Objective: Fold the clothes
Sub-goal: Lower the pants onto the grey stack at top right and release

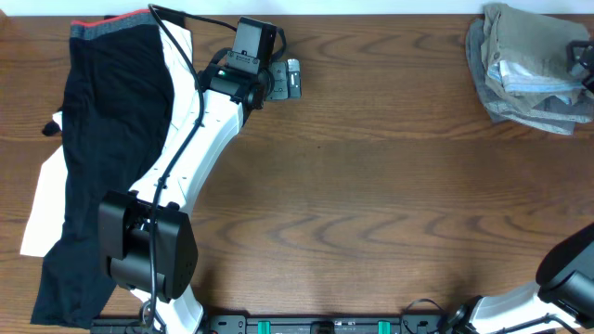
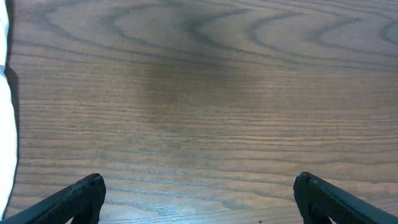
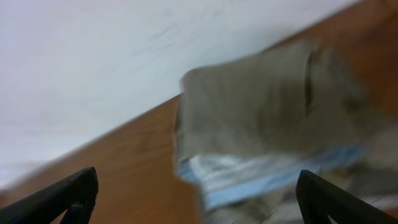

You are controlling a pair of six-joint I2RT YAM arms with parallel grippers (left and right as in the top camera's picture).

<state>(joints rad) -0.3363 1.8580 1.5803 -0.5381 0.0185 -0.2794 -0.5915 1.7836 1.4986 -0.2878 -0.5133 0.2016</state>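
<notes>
The khaki shorts [image 1: 520, 32] lie folded on top of a small stack of clothes at the table's far right corner. The blurred right wrist view shows the shorts [image 3: 267, 106] resting on a light blue garment [image 3: 273, 177]. My right gripper [image 1: 583, 61] hovers at the stack's right edge. In its own view the right gripper [image 3: 198, 199] is open, fingers wide apart and holding nothing. My left gripper [image 1: 290, 80] is at the far centre-left of the table; the left gripper [image 2: 199, 199] is open over bare wood.
A dark navy garment [image 1: 111, 139] with a red-trimmed grey waistband lies over a white one [image 1: 42, 204] along the left side, partly under the left arm. A white cloth edge [image 2: 5, 93] shows in the left wrist view. Grey clothes [image 1: 534, 107] sit low in the stack.
</notes>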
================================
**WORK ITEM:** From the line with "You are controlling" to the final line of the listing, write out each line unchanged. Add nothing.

**EXERCISE ANSWER:**
You are controlling a pair of six-joint I2RT YAM arms with parallel grippers (left and right as in the top camera's picture).

<state>(joints rad) -0.3363 1.8580 1.5803 -0.5381 0.0185 -0.2794 -0.5915 1.7836 1.4986 -0.2878 -0.5133 0.2016</state>
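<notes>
The khaki shorts [image 1: 520, 32] lie folded on top of a small stack of clothes at the table's far right corner. The blurred right wrist view shows the shorts [image 3: 267, 106] resting on a light blue garment [image 3: 273, 177]. My right gripper [image 1: 583, 61] hovers at the stack's right edge. In its own view the right gripper [image 3: 198, 199] is open, fingers wide apart and holding nothing. My left gripper [image 1: 290, 80] is at the far centre-left of the table; the left gripper [image 2: 199, 199] is open over bare wood.
A dark navy garment [image 1: 111, 139] with a red-trimmed grey waistband lies over a white one [image 1: 42, 204] along the left side, partly under the left arm. A white cloth edge [image 2: 5, 93] shows in the left wrist view. Grey clothes [image 1: 534, 107] sit low in the stack.
</notes>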

Work on the answer has been completed.